Tottenham Hotspur karşısında aldıkları 4-2’lik galibiyetin ardından takımı “[Cesaret, tutku, ateş ve] ilk dakikadan itibaren kazanma arzusundan yoksun” bir takım olarak tanımladı.
Bu eleştirel sözler, oyuncularını önlerindeki mücadele için ateşlemek için sarf edildi ancak eleştirilerinin City’yi mevcut farkı kapatmaya itip itmeyeceğini göreceğiz.
Oyuncular ve teknik direktör arasında kopuk ilişki
Real Madrid ile üst üste üç UEFA Şampiyonlar Ligi kupası kazandıktan sonra Zinedine Zidane İspanyol ekibinden ayrılma kararını açıkladı. Bu haber, Zidane’ın takımının son zamanlarda ulaşamadığı bir başarıya tanıklık eden tüm futbol dünyasında şok etkisi yarattı. İnsanlar bunu anlamakta zorlandı ama Zidane ayrılma kararını açıkladı.

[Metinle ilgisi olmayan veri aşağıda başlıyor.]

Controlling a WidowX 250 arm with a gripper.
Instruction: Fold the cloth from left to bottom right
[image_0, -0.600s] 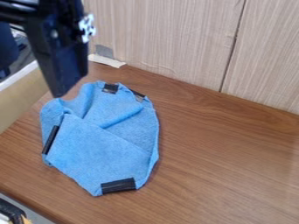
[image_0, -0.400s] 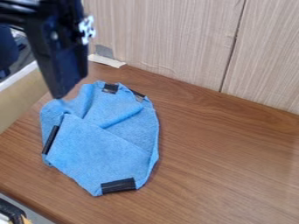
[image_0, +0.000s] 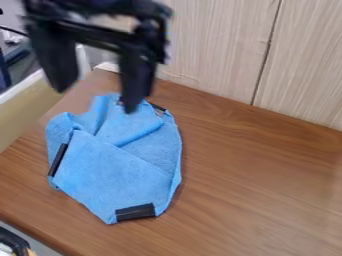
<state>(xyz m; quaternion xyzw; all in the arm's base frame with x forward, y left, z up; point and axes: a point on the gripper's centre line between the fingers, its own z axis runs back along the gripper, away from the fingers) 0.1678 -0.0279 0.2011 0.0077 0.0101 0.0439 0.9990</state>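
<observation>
Pinching the cloth (image_0: 117, 167) by the black strip (image_0: 58, 160) at its left edge seems best; I expect light, limp fabric. My gripper (image_0: 96, 101) hangs with fingers apart.

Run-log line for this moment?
gripper open, empty | blue cloth partly folded on table | gripper near cloth's upper edge in view

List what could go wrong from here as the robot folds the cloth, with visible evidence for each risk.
The cloth is rumpled near its upper end, below the open claw; a pinch there might gather several layers.

A flap lies diagonally across it and could unfold if dragged.

The black strip on its left edge may bend stiffly, spoiling the fold.
</observation>
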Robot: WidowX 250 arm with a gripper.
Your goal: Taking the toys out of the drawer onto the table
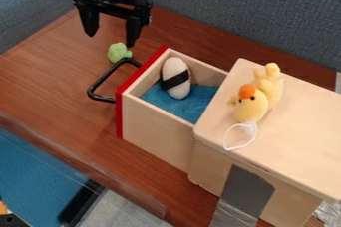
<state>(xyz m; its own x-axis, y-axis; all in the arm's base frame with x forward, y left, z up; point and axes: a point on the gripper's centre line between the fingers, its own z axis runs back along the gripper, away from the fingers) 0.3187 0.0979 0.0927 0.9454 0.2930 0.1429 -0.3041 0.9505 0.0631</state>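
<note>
Black two-finger gripper [111, 41]: far left, fingers parted, empty.
White oval fabric toy [176, 65]: far left inside red-fronted wooden drawer [156, 126].
Black band [176, 79]: likely best hold, pinched sideways; toy probably light, soft (squashable).

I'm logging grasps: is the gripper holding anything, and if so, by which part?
Nothing is held; the gripper hangs with its jaws apart and nothing between them.

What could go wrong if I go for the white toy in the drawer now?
The white toy lies near a corner of the drawer, so a finger could catch a wall. Coming over low, the open gripper might knock the green toy or hook the handle.
</note>
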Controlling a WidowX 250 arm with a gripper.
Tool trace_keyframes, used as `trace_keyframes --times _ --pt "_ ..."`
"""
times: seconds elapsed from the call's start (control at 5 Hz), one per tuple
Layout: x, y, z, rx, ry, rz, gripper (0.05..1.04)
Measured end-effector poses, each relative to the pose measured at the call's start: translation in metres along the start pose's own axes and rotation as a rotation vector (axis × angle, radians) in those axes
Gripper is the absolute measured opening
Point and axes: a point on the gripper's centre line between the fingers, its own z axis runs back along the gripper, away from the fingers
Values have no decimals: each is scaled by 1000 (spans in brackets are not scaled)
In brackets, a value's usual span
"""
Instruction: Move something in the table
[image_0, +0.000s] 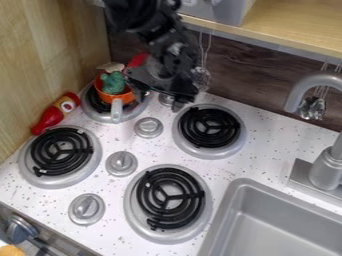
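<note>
The black gripper (160, 100) hangs over the back of the stove, between the two rear burners. Its fingers stand apart, open, with the left one close to the right side of an orange pot (119, 98). This pot sits on the back left burner (97, 116), its pale handle pointing to the front. A green cactus-like toy (113, 83) is in the pot. Left of the pot, a red bottle (51, 118) lies on the white stove top (163, 154) by the wooden wall. A red item (137, 60) is partly hidden behind the arm.
Black coils mark the back right burner (210, 127), front left burner (61, 153) and front right burner (170, 198). Several grey knobs stand between them. At the right are a grey sink (234, 210) and a faucet (326, 167); utensils (312, 107) hang below the wooden shelf (294, 25).
</note>
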Motion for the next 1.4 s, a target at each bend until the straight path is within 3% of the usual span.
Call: trace_keyframes --times 0.4,0.6,1.0,1.4 --pt "15 49 -13 29 -105 -124 996" --pt "9 65 -28 24 -99 -196 996" --pt "23 102 -54 -70 -105 -351 996" --pt "33 116 -70 -107 -97 -386 996"
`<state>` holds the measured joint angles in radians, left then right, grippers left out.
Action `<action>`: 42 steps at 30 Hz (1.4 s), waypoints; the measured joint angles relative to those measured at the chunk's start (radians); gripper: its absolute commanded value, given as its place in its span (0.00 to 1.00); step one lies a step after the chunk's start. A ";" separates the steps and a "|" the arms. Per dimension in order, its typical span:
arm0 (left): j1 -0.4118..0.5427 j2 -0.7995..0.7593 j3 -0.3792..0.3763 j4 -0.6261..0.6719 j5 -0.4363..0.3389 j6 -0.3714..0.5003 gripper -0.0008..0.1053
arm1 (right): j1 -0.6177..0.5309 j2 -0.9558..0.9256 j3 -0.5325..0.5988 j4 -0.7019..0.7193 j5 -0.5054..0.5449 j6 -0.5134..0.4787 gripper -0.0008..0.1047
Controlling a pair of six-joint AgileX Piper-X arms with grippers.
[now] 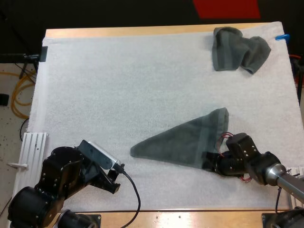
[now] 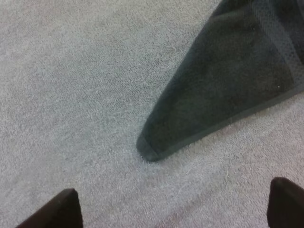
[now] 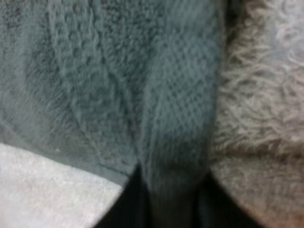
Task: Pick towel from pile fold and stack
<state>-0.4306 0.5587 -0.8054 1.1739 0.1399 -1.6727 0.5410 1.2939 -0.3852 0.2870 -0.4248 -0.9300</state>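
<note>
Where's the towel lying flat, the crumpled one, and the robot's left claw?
flat towel (image 1: pixel 183 142), high view: middle of its triangular spread.
crumpled towel (image 1: pixel 237 50), high view: centre of the bunch.
left gripper (image 2: pixel 176 190), left wrist view: midway between its two open fingertips.

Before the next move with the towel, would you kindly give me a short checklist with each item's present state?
1. Right tool shut on the flat towel: ok, the fabric is pinched in it.
2. Left tool open and clear of fabric: ok, it hovers over bare mat.
3. Pointed corner of the flat towel exposed ahead of the left tool: ok.
4. Flat towel spread square for folding: not ok, it lies as a triangle.
5. Number of layers in the right grip: cannot tell.
6. Crumpled towel apart from the work: ok, at the mat's far right corner.
</note>
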 measured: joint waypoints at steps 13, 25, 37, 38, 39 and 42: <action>0.000 0.235 0.072 -0.092 0.215 -0.094 0.71 | 0.000 -0.220 0.000 0.345 0.122 -0.187 0.01; 0.000 0.645 0.091 -0.293 0.333 -0.150 0.71 | 0.000 -0.278 0.000 0.437 0.134 -0.196 0.01; -0.005 0.940 0.091 -0.399 0.547 -0.182 0.71 | 0.000 -0.278 0.000 0.452 0.136 -0.199 0.01; -0.010 0.962 0.091 -0.409 0.564 -0.182 0.71 | 0.000 -0.278 0.000 0.452 0.136 -0.199 0.01; -0.016 0.983 0.091 -0.421 0.586 -0.182 0.70 | 0.000 -0.278 0.000 0.452 0.136 -0.199 0.01; -0.042 1.024 0.091 -0.451 0.652 -0.185 0.64 | 0.000 -0.278 0.000 0.452 0.137 -0.199 0.01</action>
<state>-0.4731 1.5828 -0.7145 0.7232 0.7923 -1.8575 0.5410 1.0159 -0.3852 0.7390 -0.2878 -1.1287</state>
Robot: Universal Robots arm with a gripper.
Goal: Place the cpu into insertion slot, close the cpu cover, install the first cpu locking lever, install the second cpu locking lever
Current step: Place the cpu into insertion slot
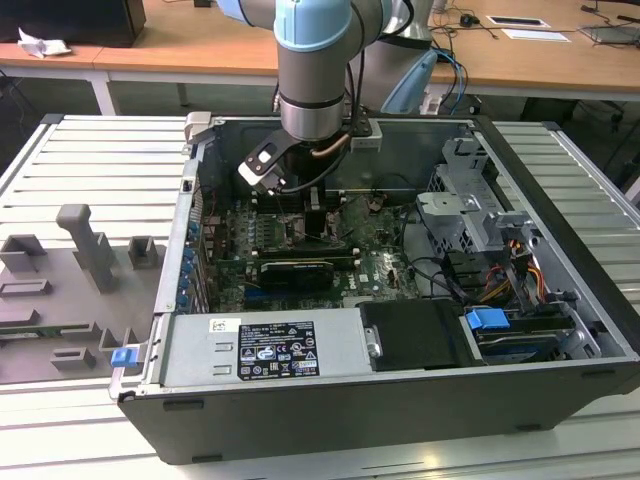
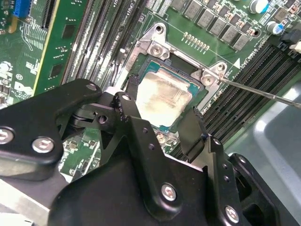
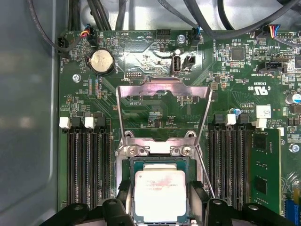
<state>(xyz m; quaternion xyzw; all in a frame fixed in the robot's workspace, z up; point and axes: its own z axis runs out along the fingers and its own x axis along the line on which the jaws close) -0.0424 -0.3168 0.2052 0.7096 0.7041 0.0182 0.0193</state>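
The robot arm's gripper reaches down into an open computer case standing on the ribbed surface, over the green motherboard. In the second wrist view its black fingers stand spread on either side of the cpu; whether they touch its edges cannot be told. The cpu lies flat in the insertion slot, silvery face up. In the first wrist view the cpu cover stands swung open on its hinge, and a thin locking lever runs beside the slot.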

“Oyuncuların bir değişikliğe ihtiyacı var. Onlara da teşekkür etmek istiyorum çünkü sonuçta sahada mücadele edenler onlar. Burası zorlu bir kulüp, bu büyük tarih onlar için kolay değil. Oyunculardan her zaman daha fazlasını istiyoruz ve öyle bir an geliyor ki onlardan daha fazlasını isteyemiyorum. Tekrar kazanmaya dönmek için başka bir sese ihtiyaçları var. Kazanmaya devam edeceğimizi net bir şekilde göremezsem, ‘Kenara çekilmek daha iyi’ dediğiniz bir an gelir.”
Bir menajer uzun süre aynı oyunculardan sorumlu olduğunda, sözlerinin ve tarzının artık oyuncularını motive etmek için yeterli olmama ihtimali vardır. Bu noktada kulüp bir karar vermeli ve menajerin sahip olduğu oyuncuları değiştirmek ya da menajeri göndermek arasında bir seçim yapmalıdır ancak bu durumda ayrılmak Zidane’ın kararıydı.
Daha az başarılı bir ölçekte, Tottenham Hotspur Mauricio Pochettino yönetiminde en iyi yıllarını geçirdi. Görevde olduğu süre boyunca ligin en iyi futbollarından bazılarını oynadılar ancak Kuzey Londra Kulübü’nü UEFA Şampiyonlar Ligi finaline götürdükten sadece birkaç ay sonra 2019’da görevden alındı.
Ayrılma kararı alan Zidane’ın aksine, Arjantinli menajer yeniden yapılanma çağrısında bulundu çünkü muhtemelen fikirlerinin artık oyuncuları için bir motivasyon kaynağı olamayacağını düşünüyordu. Yeniden yapılanma gerçekleşmedi ve kendisi ile kulübün yolları ayrıldı.
Kulüplerin başarılı olduğu dönemlerde takımın kadroda revizyona gitmesi gereken bir zaman gelir. En önemli oyuncuların yaşlarının ilerlemiş olması ya da başka takımlar tarafından fiyatlandırılmış olmaları nedeniyle, başarılı dönemler sona erer.
Bir kulüpte önemli bir süre geçirip başarılı olan en büyük menajerlerden bazıları, birkaç kadro revizyonunu yönetmiştir.
Bu sayede tek bir kulüpte kalırken farklı dönemler arasında geçiş yapabiliyorlar. Sir Alex Fergurson, Ruud Van Nistelrooy ve David Beckham gibi kilit oyuncuları en iyi dönemlerindeyken transfer etmesi ve buna rağmen başarılı olmasıyla ünlüdür.
Her geçen gün büyüyen bir spor dalı olan futbolda zaman durmaz. İstikrarlı kalabilmek için, başarının uzun süreli olmasını sağlamak amacıyla geleceği bugünden planlamanız gerekir.